Identity & Privilege Controls (SecOps / HR)
Use least privilege, rotate admin credentials, and enable Just-in-Time access.
Verify: monthly elevated-access reviews.
Insider Risk Monitoring (SecOps / HR)
Track unusual admin behaviour, privilege escalations, and access patterns.
Verify: behavioural analytics report + escalate deviations.
Quick Wins (5 Minutes)
Why this matters: Small changes compound fast. These actions close the gaps that attackers rely on daily.
Most attackers don’t write code on the fly.
They use everyday admin tools — the same ones your IT team trusts.
Stop them from using these, and you block them.
🖥️ RDP — a leading initial access vector
Disable external RDP.
If needed, put it behind a VPN or jump host.
Enforce hardware MFA (YubiKey).
Monitor failed logins + geo anomalies.
🎯 Cobalt Strike — cracked beacon control
Ingest CISA IOCs for active C2 campaigns.

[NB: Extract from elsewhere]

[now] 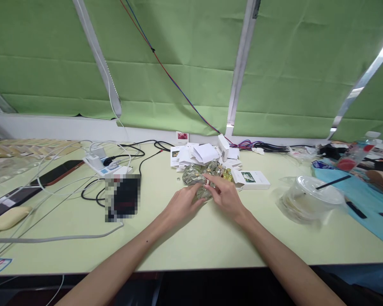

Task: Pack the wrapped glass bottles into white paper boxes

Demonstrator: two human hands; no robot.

Use community SSL/TLS intel feeds (e.g. abuse.ch SSLBL).
Enable EDR/IDS analytics for Beacon patterns; domain blocks alone don’t suffice.
🧰 AnyDesk / TeamViewer — remote backdoors
Whitelist approved tools.
Block or remove unapproved versions via Group Policy.
Restrict installs to admins only.
🔑 Mimikatz — credential dumper
Enable LSASS protection (RunAsPPL).
Verify WDigest is disabled — off by default on modern Windows; apply KB2871997, then disable on legacy.
Detect dumping behaviour in EDR.
Rotate high-privilege passwords regularly.
⚡ PowerShell + PsExec — built-in weapons
Restrict PowerShell to signed or admin-approved scripts using WDAC (or AppLocker).
Log Event IDs 4104, 4688, and monitor 5861 for WMI persistence.
Limit PsExec use for non-admins; forward logs to SIEM.
Outcome: You’ve now blocked about 90 % of real-world ransomware tradecraft — including BlackCat.
Final Thought
BlackCat isn’t just another ransomware strain — it’s a template for how modern cybercrime scales and sustains itself.
Assume breach. Verify everything. Patch fast. Segment deep. Back up smart.
Know your attackers’ tools — defend with precision.